Required action: Which lines of the records below contain the word "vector"? Report each of them in full.

Record extracts:
________________________________________
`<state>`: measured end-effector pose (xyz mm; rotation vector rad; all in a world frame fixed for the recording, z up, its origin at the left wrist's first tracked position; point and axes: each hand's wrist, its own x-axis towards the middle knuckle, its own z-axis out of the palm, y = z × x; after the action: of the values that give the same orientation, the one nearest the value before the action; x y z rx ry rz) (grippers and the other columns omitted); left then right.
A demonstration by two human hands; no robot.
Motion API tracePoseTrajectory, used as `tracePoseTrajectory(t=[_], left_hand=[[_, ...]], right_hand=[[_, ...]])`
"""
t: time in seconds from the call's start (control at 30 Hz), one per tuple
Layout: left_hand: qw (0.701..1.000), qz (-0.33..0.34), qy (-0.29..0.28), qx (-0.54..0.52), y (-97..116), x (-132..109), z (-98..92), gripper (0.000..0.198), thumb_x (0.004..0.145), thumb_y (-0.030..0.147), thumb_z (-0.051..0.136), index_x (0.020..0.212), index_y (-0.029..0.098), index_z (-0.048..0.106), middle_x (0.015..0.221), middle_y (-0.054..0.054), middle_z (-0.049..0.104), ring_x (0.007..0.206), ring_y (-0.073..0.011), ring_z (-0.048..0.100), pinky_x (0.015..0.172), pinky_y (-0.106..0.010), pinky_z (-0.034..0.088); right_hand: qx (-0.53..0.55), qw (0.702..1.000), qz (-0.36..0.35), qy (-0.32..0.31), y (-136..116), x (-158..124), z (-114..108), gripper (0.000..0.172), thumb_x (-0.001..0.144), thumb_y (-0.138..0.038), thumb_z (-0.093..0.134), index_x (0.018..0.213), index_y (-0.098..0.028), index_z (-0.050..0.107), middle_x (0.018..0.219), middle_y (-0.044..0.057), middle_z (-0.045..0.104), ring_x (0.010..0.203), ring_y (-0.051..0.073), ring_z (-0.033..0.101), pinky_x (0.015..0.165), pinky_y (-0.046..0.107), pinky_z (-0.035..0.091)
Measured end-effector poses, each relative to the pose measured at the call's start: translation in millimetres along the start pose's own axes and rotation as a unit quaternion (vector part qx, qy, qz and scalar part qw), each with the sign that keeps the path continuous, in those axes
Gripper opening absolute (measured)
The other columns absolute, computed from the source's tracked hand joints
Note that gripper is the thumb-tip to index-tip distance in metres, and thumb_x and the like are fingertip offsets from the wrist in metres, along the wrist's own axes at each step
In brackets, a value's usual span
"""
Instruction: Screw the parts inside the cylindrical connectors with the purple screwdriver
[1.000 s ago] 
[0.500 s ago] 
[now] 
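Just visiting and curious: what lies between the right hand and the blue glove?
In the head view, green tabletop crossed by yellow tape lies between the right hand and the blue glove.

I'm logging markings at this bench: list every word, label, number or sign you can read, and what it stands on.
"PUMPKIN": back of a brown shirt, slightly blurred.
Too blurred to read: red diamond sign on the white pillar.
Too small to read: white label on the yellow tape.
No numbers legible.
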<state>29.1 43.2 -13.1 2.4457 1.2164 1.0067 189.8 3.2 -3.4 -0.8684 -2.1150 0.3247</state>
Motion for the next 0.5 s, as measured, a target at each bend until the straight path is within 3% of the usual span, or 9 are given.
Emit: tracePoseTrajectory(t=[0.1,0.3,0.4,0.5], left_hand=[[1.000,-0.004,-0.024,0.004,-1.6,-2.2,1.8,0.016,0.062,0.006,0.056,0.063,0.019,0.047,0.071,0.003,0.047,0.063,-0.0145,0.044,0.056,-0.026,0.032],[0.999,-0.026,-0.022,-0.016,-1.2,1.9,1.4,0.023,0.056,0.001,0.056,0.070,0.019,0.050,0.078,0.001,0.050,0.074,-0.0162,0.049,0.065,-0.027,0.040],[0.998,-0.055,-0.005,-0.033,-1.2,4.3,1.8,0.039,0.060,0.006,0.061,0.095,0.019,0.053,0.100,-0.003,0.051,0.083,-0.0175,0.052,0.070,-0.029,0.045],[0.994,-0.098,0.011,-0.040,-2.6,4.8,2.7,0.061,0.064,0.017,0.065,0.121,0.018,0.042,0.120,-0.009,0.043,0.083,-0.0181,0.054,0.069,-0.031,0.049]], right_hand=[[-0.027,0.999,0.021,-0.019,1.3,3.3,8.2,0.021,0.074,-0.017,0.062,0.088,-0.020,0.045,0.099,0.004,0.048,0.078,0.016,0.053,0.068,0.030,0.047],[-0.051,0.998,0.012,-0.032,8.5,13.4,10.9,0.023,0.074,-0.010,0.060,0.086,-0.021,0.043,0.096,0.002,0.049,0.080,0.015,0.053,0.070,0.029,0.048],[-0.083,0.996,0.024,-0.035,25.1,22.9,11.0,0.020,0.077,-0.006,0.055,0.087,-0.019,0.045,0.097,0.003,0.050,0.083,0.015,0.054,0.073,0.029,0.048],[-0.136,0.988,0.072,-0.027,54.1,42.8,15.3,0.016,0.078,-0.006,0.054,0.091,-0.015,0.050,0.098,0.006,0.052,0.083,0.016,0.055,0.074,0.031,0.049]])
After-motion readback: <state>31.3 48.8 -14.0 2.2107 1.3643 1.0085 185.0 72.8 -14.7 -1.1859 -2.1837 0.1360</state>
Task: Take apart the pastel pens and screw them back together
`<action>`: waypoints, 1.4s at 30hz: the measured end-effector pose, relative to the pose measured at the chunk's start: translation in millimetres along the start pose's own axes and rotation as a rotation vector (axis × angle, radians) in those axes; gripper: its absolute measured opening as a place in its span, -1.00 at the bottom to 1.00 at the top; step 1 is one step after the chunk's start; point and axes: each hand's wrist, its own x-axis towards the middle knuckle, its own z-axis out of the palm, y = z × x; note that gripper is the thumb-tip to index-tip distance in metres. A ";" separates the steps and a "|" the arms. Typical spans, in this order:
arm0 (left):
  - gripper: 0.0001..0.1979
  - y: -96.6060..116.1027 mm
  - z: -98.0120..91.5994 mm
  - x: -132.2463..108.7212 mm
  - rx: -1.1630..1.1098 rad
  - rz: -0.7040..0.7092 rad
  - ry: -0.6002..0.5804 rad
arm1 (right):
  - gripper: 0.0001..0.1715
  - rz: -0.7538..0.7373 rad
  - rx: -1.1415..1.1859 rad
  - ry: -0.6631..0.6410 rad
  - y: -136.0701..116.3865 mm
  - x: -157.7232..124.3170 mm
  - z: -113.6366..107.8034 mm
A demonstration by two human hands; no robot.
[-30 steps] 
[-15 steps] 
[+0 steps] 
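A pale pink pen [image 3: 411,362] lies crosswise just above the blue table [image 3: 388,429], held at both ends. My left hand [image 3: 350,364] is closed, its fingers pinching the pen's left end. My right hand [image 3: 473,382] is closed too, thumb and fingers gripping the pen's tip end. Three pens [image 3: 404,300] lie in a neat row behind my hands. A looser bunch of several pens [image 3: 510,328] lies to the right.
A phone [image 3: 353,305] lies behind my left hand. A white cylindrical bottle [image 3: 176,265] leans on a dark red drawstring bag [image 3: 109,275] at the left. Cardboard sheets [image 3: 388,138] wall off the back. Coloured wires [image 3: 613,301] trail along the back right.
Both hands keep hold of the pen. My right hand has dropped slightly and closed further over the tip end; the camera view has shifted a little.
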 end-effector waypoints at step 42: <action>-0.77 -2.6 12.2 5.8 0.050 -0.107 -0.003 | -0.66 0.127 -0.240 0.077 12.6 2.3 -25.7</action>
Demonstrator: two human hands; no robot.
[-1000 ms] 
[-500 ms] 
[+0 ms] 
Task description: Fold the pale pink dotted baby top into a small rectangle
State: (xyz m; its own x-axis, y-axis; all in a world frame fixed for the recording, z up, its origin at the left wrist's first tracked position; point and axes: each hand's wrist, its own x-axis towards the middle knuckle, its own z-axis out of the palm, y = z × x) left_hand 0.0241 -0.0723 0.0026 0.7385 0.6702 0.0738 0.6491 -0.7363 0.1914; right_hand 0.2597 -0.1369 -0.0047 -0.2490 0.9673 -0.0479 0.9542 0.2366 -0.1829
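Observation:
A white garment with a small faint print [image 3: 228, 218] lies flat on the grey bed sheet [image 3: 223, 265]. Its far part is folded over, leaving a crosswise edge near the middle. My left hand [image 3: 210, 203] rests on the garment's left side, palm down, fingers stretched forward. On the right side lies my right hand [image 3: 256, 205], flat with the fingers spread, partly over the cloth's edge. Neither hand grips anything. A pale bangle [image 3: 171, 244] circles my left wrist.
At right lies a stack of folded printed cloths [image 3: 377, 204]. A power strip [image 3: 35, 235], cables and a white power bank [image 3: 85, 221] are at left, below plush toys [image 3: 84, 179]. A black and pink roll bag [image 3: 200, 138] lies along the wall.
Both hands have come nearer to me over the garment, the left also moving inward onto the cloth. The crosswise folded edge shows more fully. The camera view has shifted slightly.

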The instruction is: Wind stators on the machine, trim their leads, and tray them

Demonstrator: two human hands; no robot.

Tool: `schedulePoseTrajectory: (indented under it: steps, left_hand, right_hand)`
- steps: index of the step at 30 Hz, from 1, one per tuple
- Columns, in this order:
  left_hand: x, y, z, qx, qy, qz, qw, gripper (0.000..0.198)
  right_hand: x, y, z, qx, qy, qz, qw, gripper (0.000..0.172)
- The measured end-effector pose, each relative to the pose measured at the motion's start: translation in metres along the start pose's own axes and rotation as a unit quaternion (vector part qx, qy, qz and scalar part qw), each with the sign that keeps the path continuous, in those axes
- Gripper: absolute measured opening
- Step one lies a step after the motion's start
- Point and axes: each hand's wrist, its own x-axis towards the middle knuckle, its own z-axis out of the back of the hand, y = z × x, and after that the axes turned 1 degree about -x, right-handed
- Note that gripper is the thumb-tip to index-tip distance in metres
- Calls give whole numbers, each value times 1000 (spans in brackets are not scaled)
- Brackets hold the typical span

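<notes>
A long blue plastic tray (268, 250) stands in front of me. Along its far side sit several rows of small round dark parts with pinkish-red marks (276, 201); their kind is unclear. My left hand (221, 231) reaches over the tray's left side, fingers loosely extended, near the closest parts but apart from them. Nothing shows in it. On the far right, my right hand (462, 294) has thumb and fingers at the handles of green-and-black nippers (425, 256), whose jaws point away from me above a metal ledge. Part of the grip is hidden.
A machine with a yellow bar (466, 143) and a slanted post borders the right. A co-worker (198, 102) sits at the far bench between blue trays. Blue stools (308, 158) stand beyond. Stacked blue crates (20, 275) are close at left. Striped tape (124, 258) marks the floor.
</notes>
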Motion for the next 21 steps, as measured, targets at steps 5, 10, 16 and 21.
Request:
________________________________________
Your solution:
`<state>`: measured end-effector pose (xyz mm; rotation vector rad; all in a world frame fixed for the recording, z up, its origin at the left wrist's first tracked position; point and axes: each hand's wrist, its own x-axis towards the middle knuckle, its own z-axis out of the palm, y = z × x; after the action: of the values that give the same orientation, the one nearest the value before the action; x y z rx ry rz) (grippers and the other columns omitted); left then right.
Measured end-effector poses, each relative to the pose measured at the call's start: translation in millimetres along the start pose's own axes and rotation as a unit quaternion (vector part qx, qy, qz and scalar part qw), each with the sign that keeps the path continuous, in those axes
`<action>`: waypoints, 1.4s at 30hz: the measured end-effector pose, relative to the pose measured at the chunk's start: translation in millimetres along the start pose's own axes and rotation as a rotation vector (axis × angle, radians) in those axes; gripper: its absolute measured opening as a place in its span, -1.00 at the bottom to 1.00 at the top; step 1 is one step after the chunk's start; point and axes: each hand's wrist, its own x-axis towards the middle knuckle, its own z-axis out of the palm, y = z × x; note that gripper is the thumb-tip to index-tip distance in metres. A ";" separates the steps and a "|" the arms. Typical spans, in this order:
- The measured end-effector pose, each relative to the pose measured at the motion's start: translation in metres along the start pose's own axes and rotation as a unit quaternion (vector part qx, qy, qz and scalar part qw), each with the sign that keeps the path continuous, in those axes

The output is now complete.